# REQUIRED WORK:
Start at the first line of the material. Repeat each line exactly through the one containing "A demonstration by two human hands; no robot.", then stop.

# DATA PROVIDED:
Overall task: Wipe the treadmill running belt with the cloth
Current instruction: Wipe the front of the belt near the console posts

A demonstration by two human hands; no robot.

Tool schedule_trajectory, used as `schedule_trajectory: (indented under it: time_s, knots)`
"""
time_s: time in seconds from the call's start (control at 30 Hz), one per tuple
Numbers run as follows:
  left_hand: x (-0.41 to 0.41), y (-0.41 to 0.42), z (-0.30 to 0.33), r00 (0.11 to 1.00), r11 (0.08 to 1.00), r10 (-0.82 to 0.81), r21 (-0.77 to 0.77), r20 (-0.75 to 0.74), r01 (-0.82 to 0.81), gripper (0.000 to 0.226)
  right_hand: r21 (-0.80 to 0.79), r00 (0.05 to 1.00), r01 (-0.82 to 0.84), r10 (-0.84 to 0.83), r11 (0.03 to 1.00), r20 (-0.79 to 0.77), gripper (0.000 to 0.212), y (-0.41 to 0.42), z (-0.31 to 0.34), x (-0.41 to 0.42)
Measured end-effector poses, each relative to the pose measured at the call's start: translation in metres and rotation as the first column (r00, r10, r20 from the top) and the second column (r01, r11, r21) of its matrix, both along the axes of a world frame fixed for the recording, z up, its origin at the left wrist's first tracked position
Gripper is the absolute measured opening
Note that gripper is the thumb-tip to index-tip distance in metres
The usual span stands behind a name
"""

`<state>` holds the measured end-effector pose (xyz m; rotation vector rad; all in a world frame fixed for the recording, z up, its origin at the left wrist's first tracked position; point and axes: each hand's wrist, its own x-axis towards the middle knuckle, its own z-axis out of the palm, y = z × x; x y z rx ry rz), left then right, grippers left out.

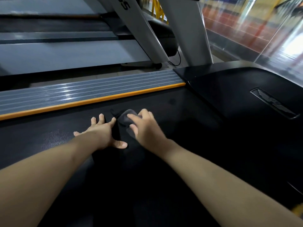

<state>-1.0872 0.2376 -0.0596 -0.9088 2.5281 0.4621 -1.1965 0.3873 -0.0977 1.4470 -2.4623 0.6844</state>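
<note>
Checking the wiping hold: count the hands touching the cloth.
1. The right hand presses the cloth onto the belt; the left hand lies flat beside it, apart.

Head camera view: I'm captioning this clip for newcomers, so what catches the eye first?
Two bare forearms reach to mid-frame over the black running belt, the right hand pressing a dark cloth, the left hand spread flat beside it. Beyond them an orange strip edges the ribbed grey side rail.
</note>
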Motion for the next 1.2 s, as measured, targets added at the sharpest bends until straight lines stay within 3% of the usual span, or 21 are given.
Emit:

# COMPLETED TASK:
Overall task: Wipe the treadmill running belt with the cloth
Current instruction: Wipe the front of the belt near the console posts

A demonstration by two human hands; no robot.

Further output is not needed for this exercise.